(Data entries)

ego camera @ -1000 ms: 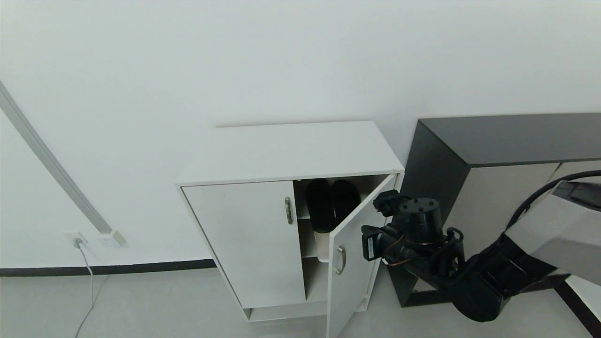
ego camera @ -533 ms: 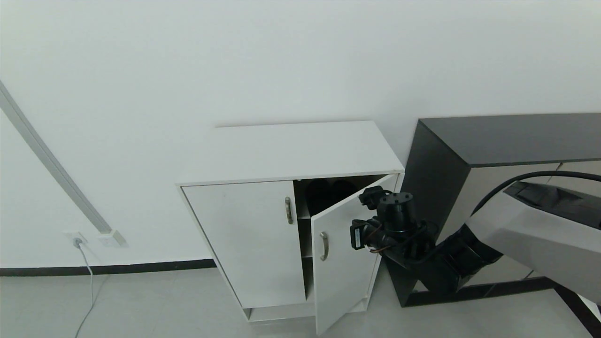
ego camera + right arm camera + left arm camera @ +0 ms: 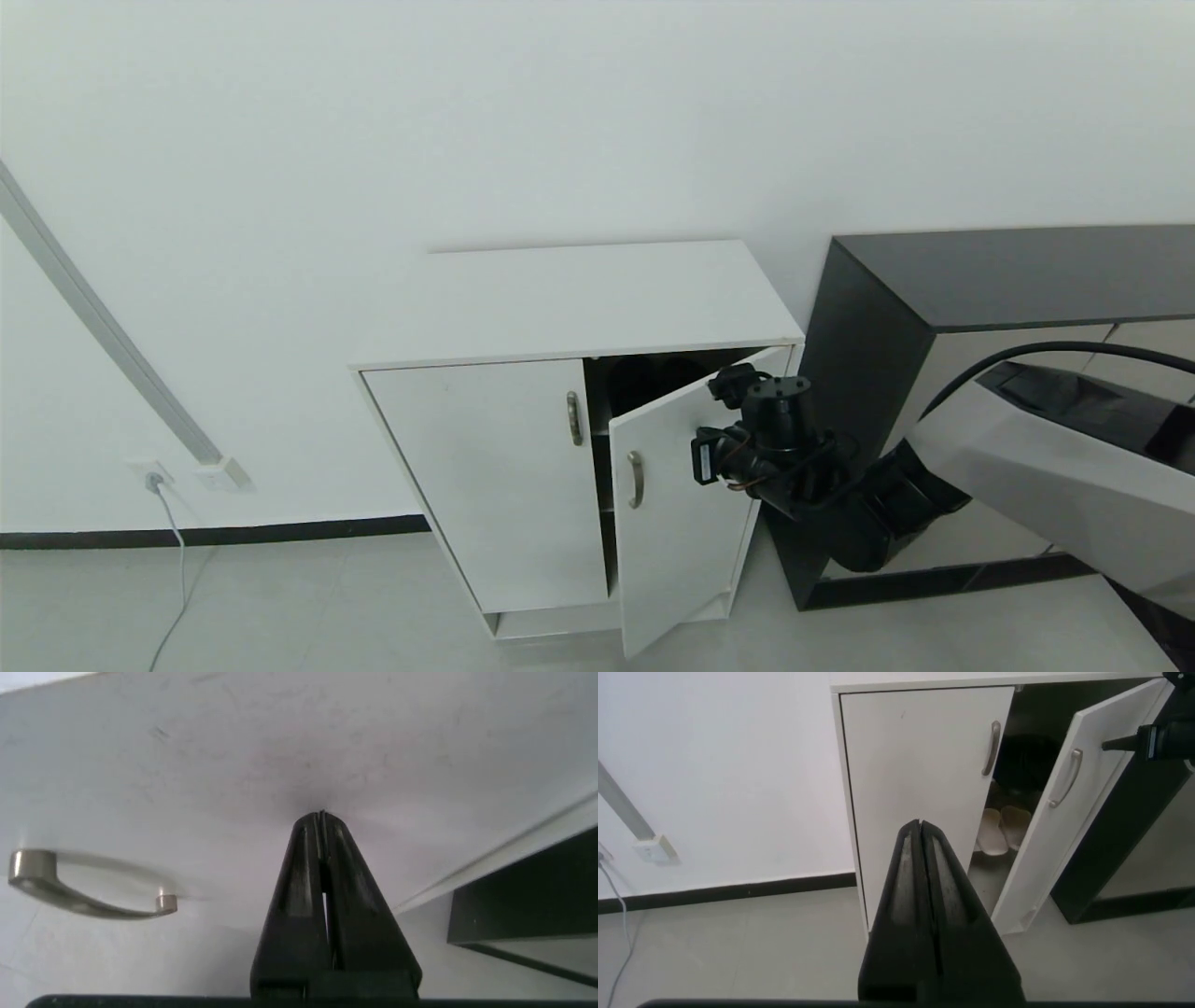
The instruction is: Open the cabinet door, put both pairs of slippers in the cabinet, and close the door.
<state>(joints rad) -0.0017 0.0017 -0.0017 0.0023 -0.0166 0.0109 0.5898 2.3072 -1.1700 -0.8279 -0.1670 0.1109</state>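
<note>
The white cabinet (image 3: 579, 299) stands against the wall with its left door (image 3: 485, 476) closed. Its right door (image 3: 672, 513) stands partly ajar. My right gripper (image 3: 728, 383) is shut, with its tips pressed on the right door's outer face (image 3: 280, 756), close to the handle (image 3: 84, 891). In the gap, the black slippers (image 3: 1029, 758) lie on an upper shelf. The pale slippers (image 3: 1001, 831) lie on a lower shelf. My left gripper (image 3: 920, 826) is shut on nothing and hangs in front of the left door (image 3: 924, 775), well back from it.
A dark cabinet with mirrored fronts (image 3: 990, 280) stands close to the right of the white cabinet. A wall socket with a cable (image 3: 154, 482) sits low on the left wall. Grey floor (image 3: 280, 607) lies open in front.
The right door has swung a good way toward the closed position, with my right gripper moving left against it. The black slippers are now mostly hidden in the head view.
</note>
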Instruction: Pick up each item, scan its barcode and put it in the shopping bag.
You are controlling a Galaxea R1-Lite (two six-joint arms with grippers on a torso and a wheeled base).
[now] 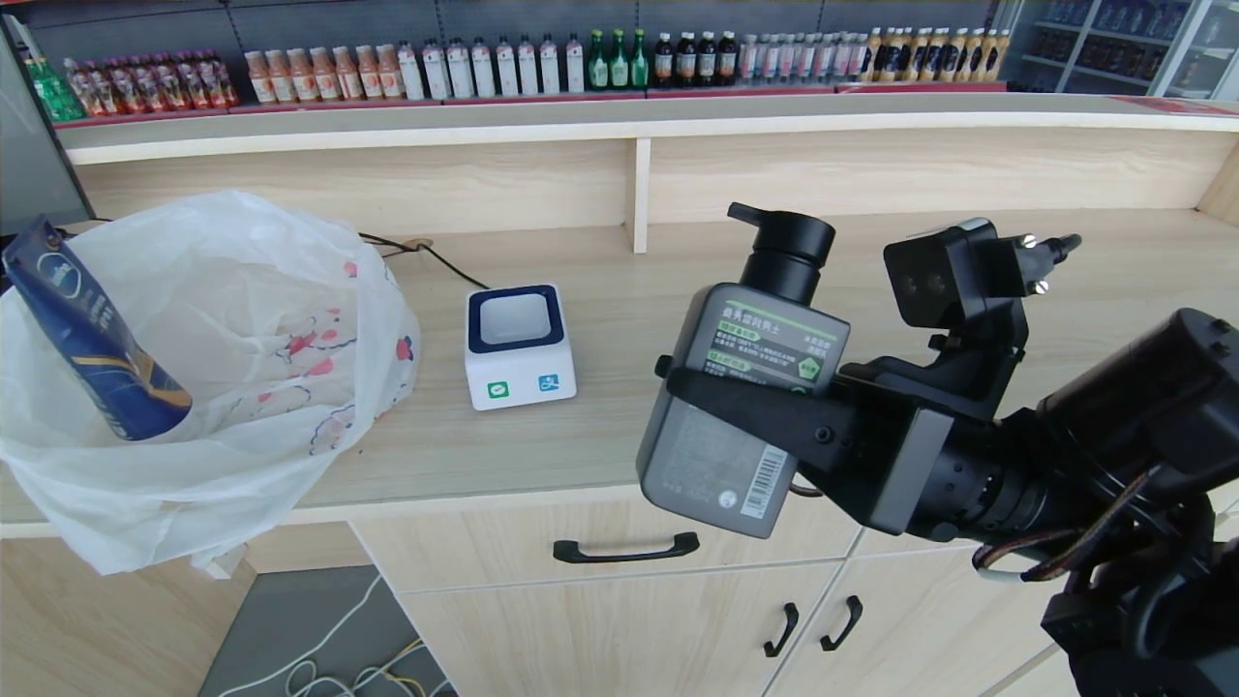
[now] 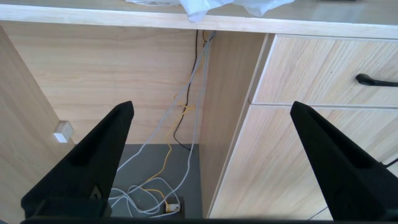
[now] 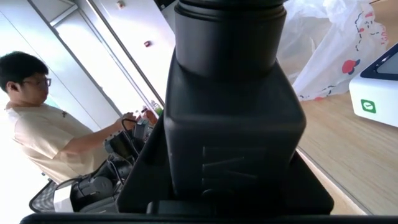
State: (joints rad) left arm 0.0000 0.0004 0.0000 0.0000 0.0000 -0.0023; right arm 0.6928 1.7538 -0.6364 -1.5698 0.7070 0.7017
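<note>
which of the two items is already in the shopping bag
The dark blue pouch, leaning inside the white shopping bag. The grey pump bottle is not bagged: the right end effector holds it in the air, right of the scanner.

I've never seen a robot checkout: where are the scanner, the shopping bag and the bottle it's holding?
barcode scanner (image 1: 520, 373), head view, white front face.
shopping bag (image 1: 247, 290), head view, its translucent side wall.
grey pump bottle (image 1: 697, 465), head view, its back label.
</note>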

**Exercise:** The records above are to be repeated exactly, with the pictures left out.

**Response to the task:**
ego camera @ -1000 ms: 
ego camera @ -533 ms: 
ego camera + right arm camera + left arm camera @ +0 ms: 
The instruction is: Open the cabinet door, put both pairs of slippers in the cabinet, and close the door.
<state>(joints rad) -0.0017 0.0017 -0.0017 0.0023 -0.0166 0.0109 0.5898 2.3072 -1.1700 -0.8279 -0.1670 0.1109</state>
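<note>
The white cabinet (image 3: 579, 299) stands against the wall with its left door (image 3: 485, 476) closed. Its right door (image 3: 672, 513) stands partly ajar. My right gripper (image 3: 728, 383) is shut, with its tips pressed on the right door's outer face (image 3: 280, 756), close to the handle (image 3: 84, 891). In the gap, the black slippers (image 3: 1029, 758) lie on an upper shelf. The pale slippers (image 3: 1001, 831) lie on a lower shelf. My left gripper (image 3: 920, 826) is shut on nothing and hangs in front of the left door (image 3: 924, 775), well back from it.
A dark cabinet with mirrored fronts (image 3: 990, 280) stands close to the right of the white cabinet. A wall socket with a cable (image 3: 154, 482) sits low on the left wall. Grey floor (image 3: 280, 607) lies open in front.
The right door has swung a good way toward the closed position, with my right gripper moving left against it. The black slippers are now mostly hidden in the head view.
</note>
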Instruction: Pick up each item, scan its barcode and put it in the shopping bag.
You are controlling a Galaxea R1-Lite (two six-joint arms with grippers on a torso and a wheeled base).
[now] 
[now] 
[now] 
State: (joints rad) left arm 0.0000 0.0004 0.0000 0.0000 0.0000 -0.0023; right arm 0.6928 1.7538 -0.6364 -1.5698 0.7070 0.7017
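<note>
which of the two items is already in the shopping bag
The dark blue pouch, leaning inside the white shopping bag. The grey pump bottle is not bagged: the right end effector holds it in the air, right of the scanner.

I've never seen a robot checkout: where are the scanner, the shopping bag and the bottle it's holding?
barcode scanner (image 1: 520, 373), head view, white front face.
shopping bag (image 1: 247, 290), head view, its translucent side wall.
grey pump bottle (image 1: 697, 465), head view, its back label.
</note>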

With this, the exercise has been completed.